Je t’offre l’oubli. L’oubli de ce qui m’a le plus blessé après ton décès, c’est à dire la réaction de mon entourage, qui dans la majorité des cas, était inadaptée. J’ai compris avec le temps que seuls ceux qui ont vécu ce drame sont capables de réaliser. J’ai appris à mieux communiquer pour être en lien avec les autres car nous avons tous en nous un chagrin qui a besoin d’être consolé. J’ai oublié ma colère, j’ai grandi, je me suis élevée.

Je t’offre mon amour, car c’est le seul cadeau qui peut aller jusqu’à toi.
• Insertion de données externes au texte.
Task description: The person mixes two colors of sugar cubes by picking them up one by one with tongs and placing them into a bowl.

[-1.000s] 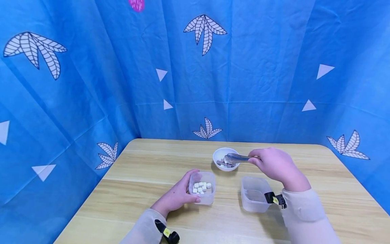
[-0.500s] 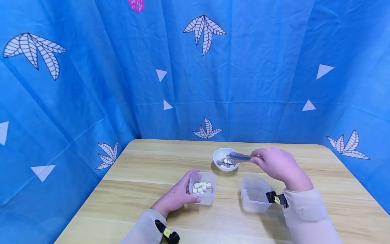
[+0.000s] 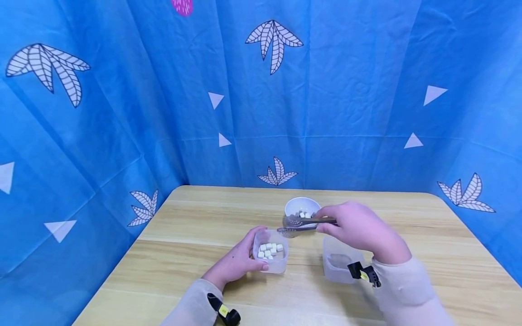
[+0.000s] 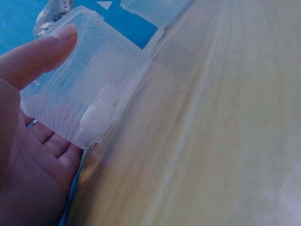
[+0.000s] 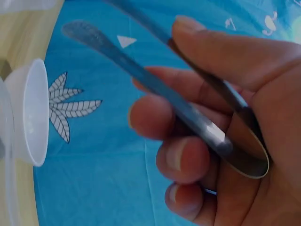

Si tu n’existes que dans mon coeur, alors cet amour m’aidera .

13 ans, c’est si loin et ce sera pourtant toujours si proche, si profondément ancré en moi.

Il est possible d’apprendre à vivre avec, il est possible d’accepter ce qui n’a pas de sens, il est possible d’être heureux à nouveau. Ce ne sera pas sans difficulté, ni sans douleur, mais c’est possible.

La fleur est une vraie fleur avant même qu’elle ne soit en bouton

prince« La fleur est une vraie fleur avant même qu’elle ne soit en bouton, l’arbre est un vrai arbre quand il est encore une graine et il sera encore une créature vivante quand il sera très vieux. Est vrai ce qui a en soi la vie. » Clarissa Pinkola Estés 

A présent, arrêtez de vous torturez. Vous êtes une maman, un papa, et le décès de votre enfant n’a pas effacé son existence ou votre réalité de mère ou de père.

Ce qui est vrai est ce que vous savez au fond de vous. Ecoutez votre instinct, c’est lui qui va vous aider à guérir, à revivre. Acceptez vos émotions, toutes. Vous avez la rage? Hurlez de douleur. Vous avez envie de mourir de chagrin? Pleurez toutes les larmes de votre corps, pendant de jours, des semaines s’il le faut. Vous êtes en colère? Peignez un tableau de la couleur de votre colère, dansez votre colère, chantez la. Vous vous sentez seul? Si vous lisez ce texte, voici la preuve que vous ne l’êtes pas. Vous pensez devenir fou? Nous le sommes tous, et je suis la reine en ce royaume.

Votre vie a changé, elle ne sera plus jamais la même et vous non plus. C’est un fait.

Vous allez souffrir, c’est inévitable. Mais vous allez guérir.

Cela prendra du temps, votre temps à vous. Un jour vous allez respirer à nouveau, rire à nouveau, voir les couleurs autrement, entendre la musique d’une nouvelle oreille. La cicatrice sera toujours là, elle vous tirera par périodes, mais elle ne sera plus béante.

Prenez soin de votre douleur, prenez soin de vous.

Prince, j’allais spécialement au Virgin des Champs Elysées pour acheter des versions qu’on ne trouvait nulle part ailleurs… Peu de gens le savent, mais il a eu un fils. Son fils, Gregory est décédé quelques jours après sa naissance. Ca ne le rapproche pas de moi, mais oui, même un  génie peut subir un tel drame sans raison. Il n’y a pas de justice ou de raison divine qui explique pourquoi cela nous arrive. Abandonnez aussi ce terrain, cessez de vous demandez « pourquoi moi? ».

Prince on peut le dire, avait la foi. Avec sa taille, ses tenues improbables torse poils, à base de talons de douze, de coiffures à étage… Et pourtant, pour l’avoir vu en vrai, il dégageait une sexualité animale et n’était absolument pas ridicule, bon c’est sûr il avait le talent. Il ne suivait pas la mode, il créait sa mode. Donc : ayez foi en ce que vous ressentez, vivez le, prenez votre temps, à votre rythme. Vous êtes libres de soigner votre douleur, n’en soyez pas victime.

N’oubliez pas qu’il existe aussi des groupes de paroles si vous ressentez le besoin de partager vos émotions avec des personnes qui peuvent tout entendre.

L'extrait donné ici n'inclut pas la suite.